Diego Costa es un jugador especial pero no es el primer jugador (ni el último) con un nivel exagerado de entrega, con dificultades para controlar las emociones dentro del campo, ni con una marcada tendencia a vivir en los límites del reglamento. No es algo que me seduzca, ni que me guste, ni que defienda, pero tampoco es algo que me sorprenda. Sería muy cínico ignorar que es un futbolista con determinadas actitudes en el campo que no sólo no mejoran su juego sino que muchas veces lo perjudican, pero me resulta muy sospechoso eso de coger el rábano por las hojas. Amplificar la anécdota y ensombrecer el hecho. Ser tan hipócrita de juzgar cualquier gesto del hispano-brasileño con ojos de virginal samaritano pero meter todo lo demás, especialmente lo de ciertos equipos y ciertos futbolistas, en la generosa categoría de “cosas del fútbol”.

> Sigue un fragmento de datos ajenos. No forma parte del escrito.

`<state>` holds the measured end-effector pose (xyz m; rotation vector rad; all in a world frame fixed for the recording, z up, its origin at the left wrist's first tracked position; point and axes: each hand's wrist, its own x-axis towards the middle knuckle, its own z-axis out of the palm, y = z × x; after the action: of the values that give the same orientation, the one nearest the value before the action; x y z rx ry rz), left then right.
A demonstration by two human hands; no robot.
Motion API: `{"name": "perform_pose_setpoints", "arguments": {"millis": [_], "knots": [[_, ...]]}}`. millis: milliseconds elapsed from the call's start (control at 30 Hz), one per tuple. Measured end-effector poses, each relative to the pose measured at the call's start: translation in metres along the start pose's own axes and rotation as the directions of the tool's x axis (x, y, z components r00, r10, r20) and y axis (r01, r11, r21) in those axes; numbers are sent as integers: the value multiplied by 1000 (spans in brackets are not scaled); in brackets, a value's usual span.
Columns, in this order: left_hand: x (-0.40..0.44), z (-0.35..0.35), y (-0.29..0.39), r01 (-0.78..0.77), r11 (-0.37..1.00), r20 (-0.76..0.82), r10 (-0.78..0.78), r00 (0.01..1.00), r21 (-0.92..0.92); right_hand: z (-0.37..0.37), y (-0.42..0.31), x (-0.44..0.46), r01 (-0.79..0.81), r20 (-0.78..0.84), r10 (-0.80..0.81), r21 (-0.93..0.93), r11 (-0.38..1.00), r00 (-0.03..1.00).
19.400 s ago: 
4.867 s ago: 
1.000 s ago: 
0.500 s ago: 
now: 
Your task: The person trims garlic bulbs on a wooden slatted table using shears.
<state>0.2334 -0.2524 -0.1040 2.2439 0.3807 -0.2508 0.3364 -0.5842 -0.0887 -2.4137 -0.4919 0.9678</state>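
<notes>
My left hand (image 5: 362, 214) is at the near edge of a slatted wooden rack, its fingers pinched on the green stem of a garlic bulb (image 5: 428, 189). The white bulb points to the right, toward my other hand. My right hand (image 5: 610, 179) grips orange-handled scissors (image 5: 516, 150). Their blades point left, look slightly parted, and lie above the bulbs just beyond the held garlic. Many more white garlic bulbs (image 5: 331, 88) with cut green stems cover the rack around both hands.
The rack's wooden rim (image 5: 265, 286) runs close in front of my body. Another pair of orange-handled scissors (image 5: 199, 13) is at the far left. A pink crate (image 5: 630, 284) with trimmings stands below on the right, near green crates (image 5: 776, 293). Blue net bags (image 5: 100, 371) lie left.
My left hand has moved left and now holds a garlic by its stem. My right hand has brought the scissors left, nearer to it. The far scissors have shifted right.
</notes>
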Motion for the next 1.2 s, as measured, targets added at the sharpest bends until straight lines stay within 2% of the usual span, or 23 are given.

Diego Costa es un excelente jugador con virtudes y defectos. Defectos que, por cierto, ha ido puliendo a lo largo de los años por mucho que nadie quiera reconocerlo. El problema no es criticar a Diego Costa cuando se lo merece, que ocurre más veces de las que me gustaría y que es muy lícito, sino activar la caza de brujas con carácter preventivo. Advertir a los estamentos del fútbol de que en el campo tenemos un jugador marcado con la Letra Escarlata. Distorsionar cualquier defecto para deslegitimar cualquier virtud. Poner luego cara de sorpresa cuando se recoge lo sembrado.
Al final uno termina por pensar que lo mismo el gran delito de Diego Costa es tener la desfachatez de hacer mejor al equipo con el que juega. Un equipo que, sospechosamente, no es ninguno de los dos que alimentan el poderoso Matrix mediático. No creo que sea eso, ¿verdad? No. Seguro que me estoy equivocando.